**Listed entries:**
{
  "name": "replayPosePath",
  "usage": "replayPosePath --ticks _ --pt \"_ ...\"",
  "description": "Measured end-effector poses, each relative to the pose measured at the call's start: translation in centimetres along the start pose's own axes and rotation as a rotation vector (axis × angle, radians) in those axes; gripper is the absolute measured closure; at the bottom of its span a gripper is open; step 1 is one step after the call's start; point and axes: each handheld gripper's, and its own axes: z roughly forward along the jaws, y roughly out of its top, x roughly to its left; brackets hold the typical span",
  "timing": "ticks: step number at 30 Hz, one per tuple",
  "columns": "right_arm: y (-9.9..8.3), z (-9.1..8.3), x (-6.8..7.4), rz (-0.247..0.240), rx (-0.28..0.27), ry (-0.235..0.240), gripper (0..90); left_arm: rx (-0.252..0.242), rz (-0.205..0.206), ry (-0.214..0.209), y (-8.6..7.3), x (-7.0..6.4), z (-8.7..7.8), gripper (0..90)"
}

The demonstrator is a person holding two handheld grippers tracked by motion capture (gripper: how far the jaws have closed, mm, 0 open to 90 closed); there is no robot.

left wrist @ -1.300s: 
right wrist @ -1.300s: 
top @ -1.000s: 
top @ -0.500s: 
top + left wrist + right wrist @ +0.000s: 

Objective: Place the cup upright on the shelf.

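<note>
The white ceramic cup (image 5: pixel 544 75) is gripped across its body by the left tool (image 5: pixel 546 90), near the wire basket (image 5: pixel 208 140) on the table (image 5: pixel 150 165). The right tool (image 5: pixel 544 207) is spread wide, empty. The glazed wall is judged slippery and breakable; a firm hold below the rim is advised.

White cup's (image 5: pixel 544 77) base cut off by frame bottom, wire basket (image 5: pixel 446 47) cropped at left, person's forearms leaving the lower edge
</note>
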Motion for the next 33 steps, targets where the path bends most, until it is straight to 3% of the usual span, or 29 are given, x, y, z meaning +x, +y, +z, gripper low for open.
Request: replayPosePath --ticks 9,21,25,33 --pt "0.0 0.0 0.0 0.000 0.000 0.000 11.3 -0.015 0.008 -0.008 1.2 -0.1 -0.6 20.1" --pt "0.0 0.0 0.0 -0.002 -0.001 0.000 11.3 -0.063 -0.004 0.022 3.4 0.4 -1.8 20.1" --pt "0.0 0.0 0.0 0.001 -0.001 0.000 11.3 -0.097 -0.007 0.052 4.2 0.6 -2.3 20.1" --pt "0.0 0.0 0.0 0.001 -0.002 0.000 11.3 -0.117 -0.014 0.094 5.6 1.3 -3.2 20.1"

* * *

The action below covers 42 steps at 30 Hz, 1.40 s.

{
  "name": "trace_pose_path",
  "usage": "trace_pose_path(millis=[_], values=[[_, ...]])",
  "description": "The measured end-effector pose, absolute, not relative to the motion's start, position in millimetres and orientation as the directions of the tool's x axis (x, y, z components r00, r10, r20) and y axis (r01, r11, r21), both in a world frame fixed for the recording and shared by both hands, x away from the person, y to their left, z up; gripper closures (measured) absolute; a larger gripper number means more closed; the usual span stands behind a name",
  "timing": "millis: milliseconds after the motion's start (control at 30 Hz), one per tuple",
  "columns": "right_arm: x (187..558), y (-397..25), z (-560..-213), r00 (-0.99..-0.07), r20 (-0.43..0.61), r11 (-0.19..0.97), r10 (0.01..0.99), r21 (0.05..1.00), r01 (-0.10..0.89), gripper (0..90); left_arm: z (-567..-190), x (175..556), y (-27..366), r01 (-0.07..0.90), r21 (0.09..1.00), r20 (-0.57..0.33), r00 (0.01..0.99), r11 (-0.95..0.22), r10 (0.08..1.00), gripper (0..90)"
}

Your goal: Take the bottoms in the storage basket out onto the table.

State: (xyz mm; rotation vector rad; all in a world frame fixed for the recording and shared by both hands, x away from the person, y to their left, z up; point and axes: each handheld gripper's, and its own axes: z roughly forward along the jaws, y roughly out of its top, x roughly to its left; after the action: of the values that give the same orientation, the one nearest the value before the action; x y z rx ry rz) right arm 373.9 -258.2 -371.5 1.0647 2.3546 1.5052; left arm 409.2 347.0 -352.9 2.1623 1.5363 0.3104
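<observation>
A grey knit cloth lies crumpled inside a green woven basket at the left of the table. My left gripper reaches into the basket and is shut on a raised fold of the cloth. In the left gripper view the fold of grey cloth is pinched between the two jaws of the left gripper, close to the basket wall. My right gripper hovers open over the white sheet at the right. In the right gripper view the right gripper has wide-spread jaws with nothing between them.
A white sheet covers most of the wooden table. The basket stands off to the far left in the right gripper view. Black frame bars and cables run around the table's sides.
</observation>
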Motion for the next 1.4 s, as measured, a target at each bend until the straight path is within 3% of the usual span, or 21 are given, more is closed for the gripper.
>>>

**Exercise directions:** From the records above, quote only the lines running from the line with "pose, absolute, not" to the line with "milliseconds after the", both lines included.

**Reply:**
  "description": "The measured end-effector pose, absolute, not relative to the motion's start, position in millimetres and orientation as the directions of the tool's x axis (x, y, z components r00, r10, r20) and y axis (r01, r11, r21), both in a world frame fixed for the recording and shared by both hands, x away from the person, y to their left, z up; gripper closures (measured) absolute; a larger gripper number means more closed; the usual span stands behind a name",
  "timing": "millis: milliseconds after the motion's start (control at 30 Hz), one per tuple",

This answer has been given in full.